A protest in Istanbul against the U.S.' policies in West Asia.

Four things about this conjuncture can be said with some degree of certainty. First, it is currently impossible to conduct normal, free and fair elections in considerable parts of Iraq, and the legitimacy of the results shall therefore be highly questionable. Secondly, regardless of the results, these "elections" shall make little difference to the conduct of the insurgency in the foreseeable future. Thirdly, the processes through which the U.S., substantially aided by the U.N., has erected the new structures of power among its clients will serve to communalize further what was until very recently a very vibrant secular culture of Iraq, and shall in the long run pave the way for the balkanisation of the country which the U.S.-Israeli axis desires for not only Iraq but also the whole of the region. Fourthly, the U.S. can certainly assemble a configuration of clients comprised of the new political elite and the newly rich who are making money out of this occupation, but the resistance shall continue to fight not only for the eviction of the Americans but also for decimating the personnel of the new state apparatus – the new Army, police and bureaucracy – which the U.S. is assembling for itself and its clients. Americans may continue to occupy but the resistance shall continue to deny them the ability to administer or to exploit the country's resources; hence the attacks not only on the Americans but also on their hirelings and the oil-related installations.

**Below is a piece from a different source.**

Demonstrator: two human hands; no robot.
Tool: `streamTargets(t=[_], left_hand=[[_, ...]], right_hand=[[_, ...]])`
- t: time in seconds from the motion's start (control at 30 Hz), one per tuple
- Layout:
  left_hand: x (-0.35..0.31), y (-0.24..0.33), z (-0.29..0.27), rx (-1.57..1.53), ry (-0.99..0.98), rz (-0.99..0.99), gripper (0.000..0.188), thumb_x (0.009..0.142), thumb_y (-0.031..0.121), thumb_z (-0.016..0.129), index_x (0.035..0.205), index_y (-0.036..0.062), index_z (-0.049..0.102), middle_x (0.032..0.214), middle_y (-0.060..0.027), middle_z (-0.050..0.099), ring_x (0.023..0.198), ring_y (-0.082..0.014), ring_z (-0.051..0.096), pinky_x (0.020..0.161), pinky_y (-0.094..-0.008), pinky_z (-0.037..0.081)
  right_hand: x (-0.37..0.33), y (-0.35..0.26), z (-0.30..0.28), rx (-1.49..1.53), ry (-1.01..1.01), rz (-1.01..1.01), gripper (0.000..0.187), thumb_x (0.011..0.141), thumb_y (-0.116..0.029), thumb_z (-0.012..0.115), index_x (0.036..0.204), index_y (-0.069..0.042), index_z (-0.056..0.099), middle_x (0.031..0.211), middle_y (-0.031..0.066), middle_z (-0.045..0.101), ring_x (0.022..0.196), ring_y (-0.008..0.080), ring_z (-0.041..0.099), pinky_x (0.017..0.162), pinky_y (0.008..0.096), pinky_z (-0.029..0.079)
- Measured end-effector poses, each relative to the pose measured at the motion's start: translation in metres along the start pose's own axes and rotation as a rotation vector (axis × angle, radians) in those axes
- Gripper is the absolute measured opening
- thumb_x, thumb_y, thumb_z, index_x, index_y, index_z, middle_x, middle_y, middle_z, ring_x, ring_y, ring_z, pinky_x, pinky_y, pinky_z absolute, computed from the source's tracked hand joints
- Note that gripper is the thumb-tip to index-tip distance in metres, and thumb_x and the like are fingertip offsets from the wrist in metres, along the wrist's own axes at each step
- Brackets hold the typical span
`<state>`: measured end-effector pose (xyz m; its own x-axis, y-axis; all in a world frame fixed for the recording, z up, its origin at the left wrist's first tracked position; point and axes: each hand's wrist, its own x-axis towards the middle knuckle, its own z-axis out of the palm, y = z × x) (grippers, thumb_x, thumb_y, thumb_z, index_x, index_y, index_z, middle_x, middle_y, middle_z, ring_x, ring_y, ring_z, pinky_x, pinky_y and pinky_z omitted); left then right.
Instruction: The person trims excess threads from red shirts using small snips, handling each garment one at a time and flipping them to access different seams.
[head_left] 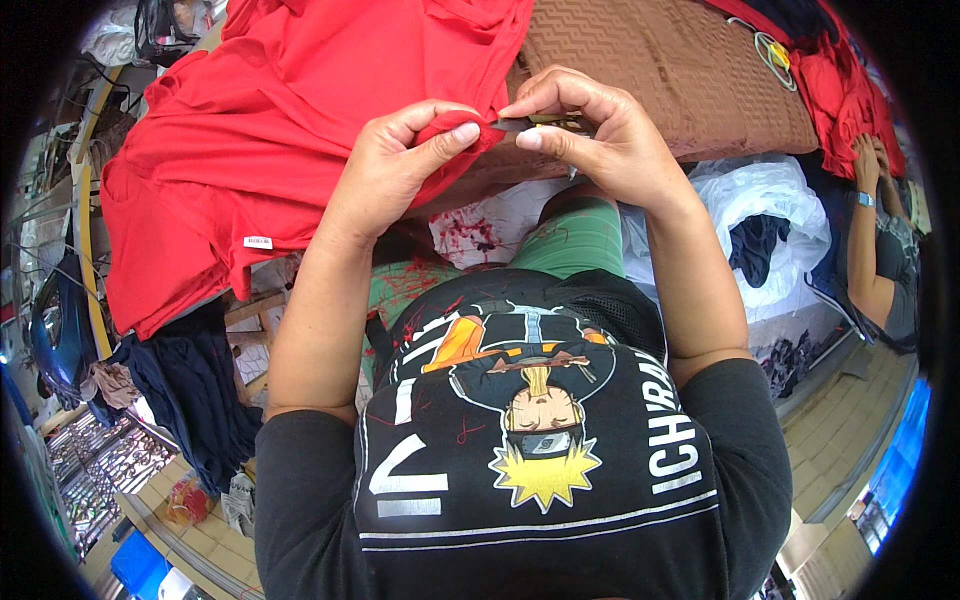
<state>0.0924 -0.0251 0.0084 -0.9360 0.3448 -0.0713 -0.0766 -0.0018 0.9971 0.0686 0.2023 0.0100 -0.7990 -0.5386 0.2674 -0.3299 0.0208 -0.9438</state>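
Observation:
A large red garment [310, 90] is spread over the table edge and hangs down on the left, with a small white label [258, 242] on it. My left hand [390, 165] is closed on a folded edge of this fabric, pinched between thumb and fingers. My right hand [625, 150] grips small thread snips [558, 123], dark with some yellow, partly hidden by the fingers. Their dark tip meets the fabric edge beside my left fingertips. My right index finger and thumb are close to that same spot.
A brown patterned cloth [640, 70] covers the table. Red thread bits lie on my lap and shirt. At right are a clear plastic bag [755, 230] with dark cloth and another person's hands [868, 165] at red fabric. Dark garments [185, 390] hang at left.

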Motion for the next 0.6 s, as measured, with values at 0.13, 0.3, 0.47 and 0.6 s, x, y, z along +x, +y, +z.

The war in Iraq is costing the Americans dearly: in terms of the cumulative financial costs of occupation; in having so much of its military personnel pinned down in one little corner of the globe while the ambition was to make multiple wars across West Asia and across the globe; in terms of the loss of any kind of moral authority in consequence of the sheer savagery and criminality of its mode of invasion and occupation; and even in terms of the slow but unmistakable attrition of its personnel in Iraq, where death and injury for its citizens has become a daily occurrence and is bound to invoke a widespread rejection of this war at home, sooner or later. By contrast, none of the gains the U.S. had sought in Iraq and in the region as a whole has been realized, almost two years after Baghdad fell, seemingly so easily: not the capturing of the Iraqi oil, not the ability to use Iraq as the main military base in the region so as to begin an orderly withdrawal from Saudi Arabia, not the dream of using Iraq as a base for launching attacks against Syria, Iran, Lebanon or whatever. A demonstration of the invincibility of American power has come together with the overwhelming evidence of the limits of American power of the ground. We can now witness an imperial overreach even before they have reached very far.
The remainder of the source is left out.